> _TASK BRIEF_: Would you retype the line that contains "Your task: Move" and all lines following it to the end of the entries below, exactly and without pictures?

> _SOURCE DATA_:
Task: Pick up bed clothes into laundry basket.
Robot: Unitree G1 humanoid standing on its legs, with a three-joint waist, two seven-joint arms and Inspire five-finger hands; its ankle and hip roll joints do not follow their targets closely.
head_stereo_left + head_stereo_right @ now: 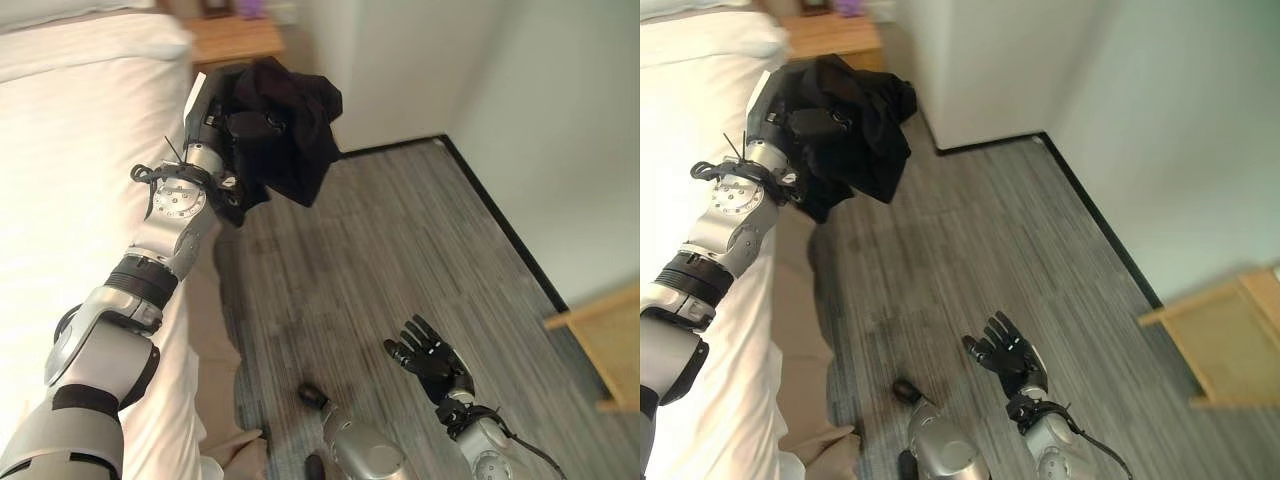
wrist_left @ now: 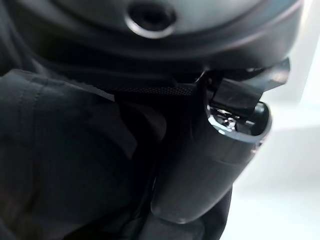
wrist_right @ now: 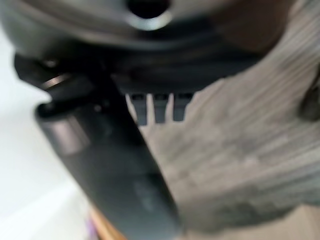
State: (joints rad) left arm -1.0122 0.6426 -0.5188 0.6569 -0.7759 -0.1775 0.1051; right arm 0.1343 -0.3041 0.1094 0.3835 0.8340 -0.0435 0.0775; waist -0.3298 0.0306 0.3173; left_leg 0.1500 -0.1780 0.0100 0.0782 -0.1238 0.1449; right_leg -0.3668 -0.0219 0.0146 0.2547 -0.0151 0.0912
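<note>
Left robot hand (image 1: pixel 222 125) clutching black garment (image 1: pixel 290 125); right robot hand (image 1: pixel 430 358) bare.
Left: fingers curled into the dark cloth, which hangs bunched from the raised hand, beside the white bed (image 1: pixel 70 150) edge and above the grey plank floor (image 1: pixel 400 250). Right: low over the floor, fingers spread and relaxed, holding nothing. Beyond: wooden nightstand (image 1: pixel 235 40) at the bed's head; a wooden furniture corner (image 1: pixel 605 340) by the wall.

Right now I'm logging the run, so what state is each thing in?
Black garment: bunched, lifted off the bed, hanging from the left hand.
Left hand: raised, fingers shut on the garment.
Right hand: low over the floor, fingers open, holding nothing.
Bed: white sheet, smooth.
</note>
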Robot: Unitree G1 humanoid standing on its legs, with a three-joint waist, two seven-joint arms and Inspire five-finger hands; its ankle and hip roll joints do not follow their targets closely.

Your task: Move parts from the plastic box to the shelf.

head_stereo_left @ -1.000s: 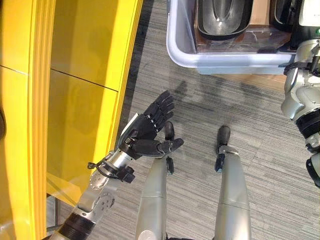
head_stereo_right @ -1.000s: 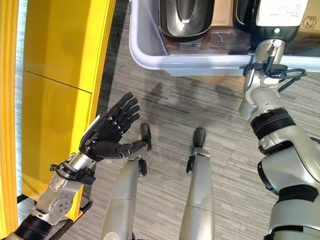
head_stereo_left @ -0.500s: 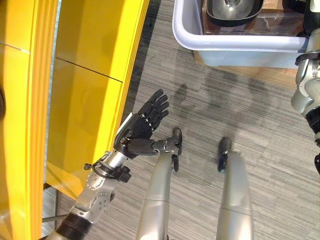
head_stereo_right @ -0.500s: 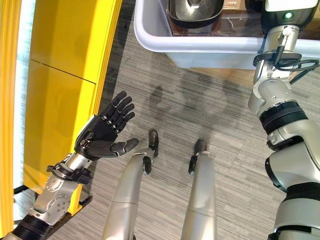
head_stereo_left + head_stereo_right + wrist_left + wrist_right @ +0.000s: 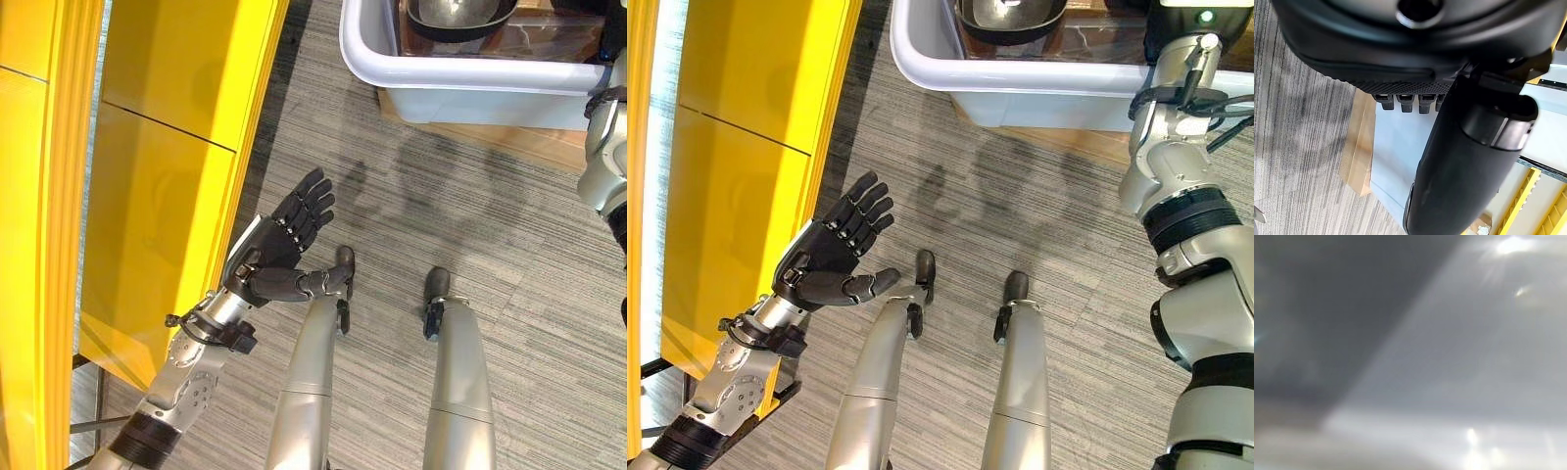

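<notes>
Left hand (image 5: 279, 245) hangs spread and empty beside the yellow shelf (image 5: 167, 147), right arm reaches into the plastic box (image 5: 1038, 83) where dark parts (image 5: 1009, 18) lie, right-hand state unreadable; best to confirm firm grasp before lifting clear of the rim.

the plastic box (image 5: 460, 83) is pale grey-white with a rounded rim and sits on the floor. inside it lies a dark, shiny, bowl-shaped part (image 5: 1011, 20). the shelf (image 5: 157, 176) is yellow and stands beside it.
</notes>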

> _WRITTEN RESPONSE_:
Your task: Move parts from the plastic box to the shelf.

head_stereo_left @ -1.000s: 
head_stereo_right @ -1.000s: 
head_stereo_left @ -0.500s: 
head_stereo_right @ -0.500s: 
head_stereo_left + head_stereo_right + wrist_left + wrist_right @ +0.000s: 

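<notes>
Left hand (image 5: 279, 245) hangs spread and empty beside the yellow shelf (image 5: 167, 147), right arm reaches into the plastic box (image 5: 1038, 83) where dark parts (image 5: 1009, 18) lie, right-hand state unreadable; best to confirm firm grasp before lifting clear of the rim.

the plastic box (image 5: 460, 83) is pale grey-white with a rounded rim and sits on the floor. inside it lies a dark, shiny, bowl-shaped part (image 5: 1011, 20). the shelf (image 5: 157, 176) is yellow and stands beside it.
</notes>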

With that, the exercise is complete.